Finance Leasing Manual - FLM36.28

Catching-up charge: Schedule A lessors: periods of account before 1 April 1998

The calculation of the cumulative accountancy rental excess, and thus the catching up charge, when the lease first comes within Part I will have been by reference to the rents before any reduction under Section 41 ICTA 1988 (by virtue of Paragraph 8(1) Schedule 12 FA 1997 - FLM34.23). Nor will that excess have been capable of reduction by bad debt relief given as a separate deduction, as it is under Schedule D Case I rules, by virtue of Paragraph 9. (Paragraph 8(2)-(7) which provide for Case I relief to be given in place of Section 41 relief, only applies in computing a charge under Paragraph 5, not a charge under Paragraph 13.)

In computing the cumulative accountancy rental excess, and thus the catching up charge, any Section 41 ICTA 1988 relief actually given is treated as a Case I deduction for the deemed period of account in which the charge is crystallised.

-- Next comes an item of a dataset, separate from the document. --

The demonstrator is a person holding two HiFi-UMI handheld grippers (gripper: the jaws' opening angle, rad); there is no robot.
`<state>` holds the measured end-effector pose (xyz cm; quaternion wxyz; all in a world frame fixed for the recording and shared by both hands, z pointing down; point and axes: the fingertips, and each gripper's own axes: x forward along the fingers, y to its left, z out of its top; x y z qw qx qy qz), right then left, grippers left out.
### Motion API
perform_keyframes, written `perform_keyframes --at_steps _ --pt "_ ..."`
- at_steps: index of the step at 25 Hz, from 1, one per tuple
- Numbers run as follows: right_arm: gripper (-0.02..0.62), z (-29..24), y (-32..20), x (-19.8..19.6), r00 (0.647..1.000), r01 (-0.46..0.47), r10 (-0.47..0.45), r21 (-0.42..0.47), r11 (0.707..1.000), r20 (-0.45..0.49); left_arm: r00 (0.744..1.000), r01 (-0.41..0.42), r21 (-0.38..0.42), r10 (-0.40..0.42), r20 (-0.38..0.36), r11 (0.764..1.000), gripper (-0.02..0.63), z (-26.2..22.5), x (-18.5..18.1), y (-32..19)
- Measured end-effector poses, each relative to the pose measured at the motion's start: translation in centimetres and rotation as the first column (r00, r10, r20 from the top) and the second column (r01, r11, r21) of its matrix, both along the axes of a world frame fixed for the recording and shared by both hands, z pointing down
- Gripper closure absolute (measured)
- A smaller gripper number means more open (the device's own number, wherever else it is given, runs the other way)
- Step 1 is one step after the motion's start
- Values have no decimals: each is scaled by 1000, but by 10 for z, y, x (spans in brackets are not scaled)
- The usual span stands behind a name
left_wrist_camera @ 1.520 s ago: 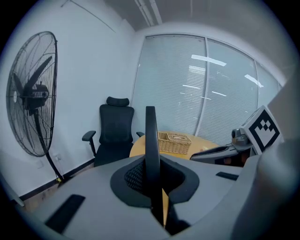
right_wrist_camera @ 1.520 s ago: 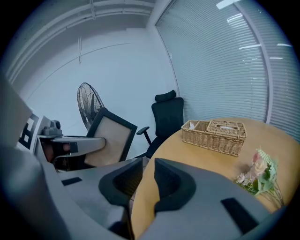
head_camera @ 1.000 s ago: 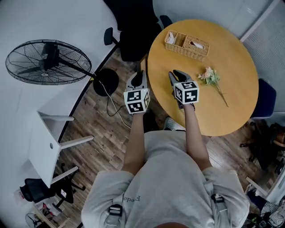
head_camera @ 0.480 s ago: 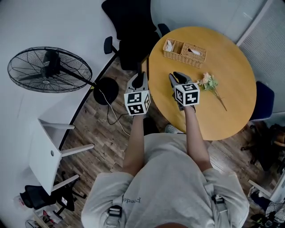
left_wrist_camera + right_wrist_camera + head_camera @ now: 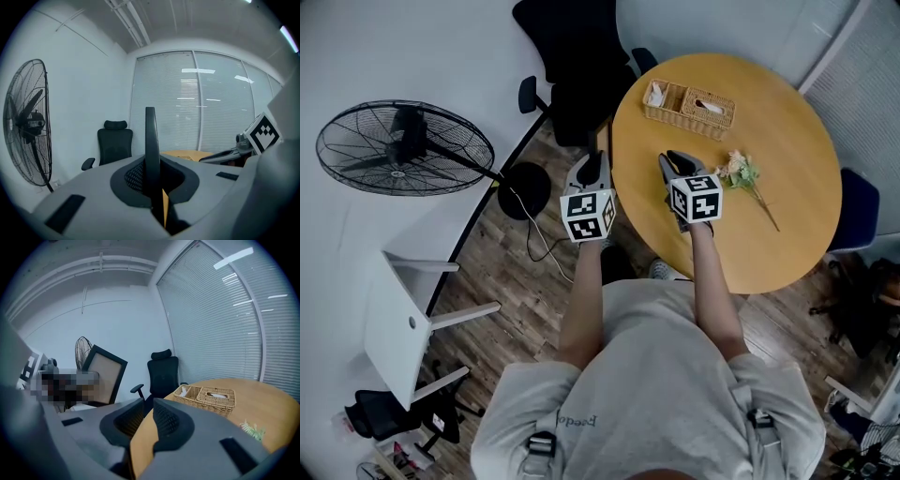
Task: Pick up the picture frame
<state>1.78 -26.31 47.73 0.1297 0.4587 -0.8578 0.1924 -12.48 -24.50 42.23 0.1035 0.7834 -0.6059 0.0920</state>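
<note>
The picture frame point(image 5: 104, 376), black-rimmed with a tan panel, is upright and tilted, and my left gripper point(image 5: 592, 161) holds it just off the table's left edge. In the left gripper view the frame point(image 5: 150, 136) is a thin black edge that rises from between the jaws of the left gripper point(image 5: 151, 180), which are shut on it. My right gripper point(image 5: 676, 161) hovers over the round wooden table point(image 5: 787, 216), to the right of the left one. Its jaws point(image 5: 146, 416) are closing with a narrow gap between them; only the tabletop shows through.
A two-part wicker basket point(image 5: 691, 101) with tissues stands at the table's far side, and a flower sprig point(image 5: 742, 173) lies right of my right gripper. Off the table's left are a black office chair point(image 5: 572, 56), a floor fan point(image 5: 403, 147) with its cable, and a white stool point(image 5: 398, 314).
The head view shifted slightly after the earliest frame, so the table and fan sit a little differently. Both grippers keep their places, the left still holding the frame.
</note>
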Motion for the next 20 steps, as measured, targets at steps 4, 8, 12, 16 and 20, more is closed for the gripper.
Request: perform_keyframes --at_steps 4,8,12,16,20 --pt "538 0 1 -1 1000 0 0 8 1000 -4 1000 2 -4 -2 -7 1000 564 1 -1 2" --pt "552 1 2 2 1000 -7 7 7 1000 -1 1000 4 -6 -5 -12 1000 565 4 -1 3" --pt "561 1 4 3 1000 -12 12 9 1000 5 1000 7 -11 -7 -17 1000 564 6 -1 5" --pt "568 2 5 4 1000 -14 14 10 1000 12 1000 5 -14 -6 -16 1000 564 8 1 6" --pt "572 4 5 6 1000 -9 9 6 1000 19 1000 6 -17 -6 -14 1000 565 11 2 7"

The effect of giving a deemed Case I deduction in this way is to reduce the cumulative accountancy rental excess, and thus the catching up charge by the bad debt deduction. This is because there will be no accountancy rental earnings nor normal rents attributable to the deemed period of account in which the charge arises (because of its brevity). Paragraph 9(2) and (4) of Schedule 12 will then apply to allow the whole of the deemed bad debt deduction to be set off against the cumulative accountancy rental excess for the period.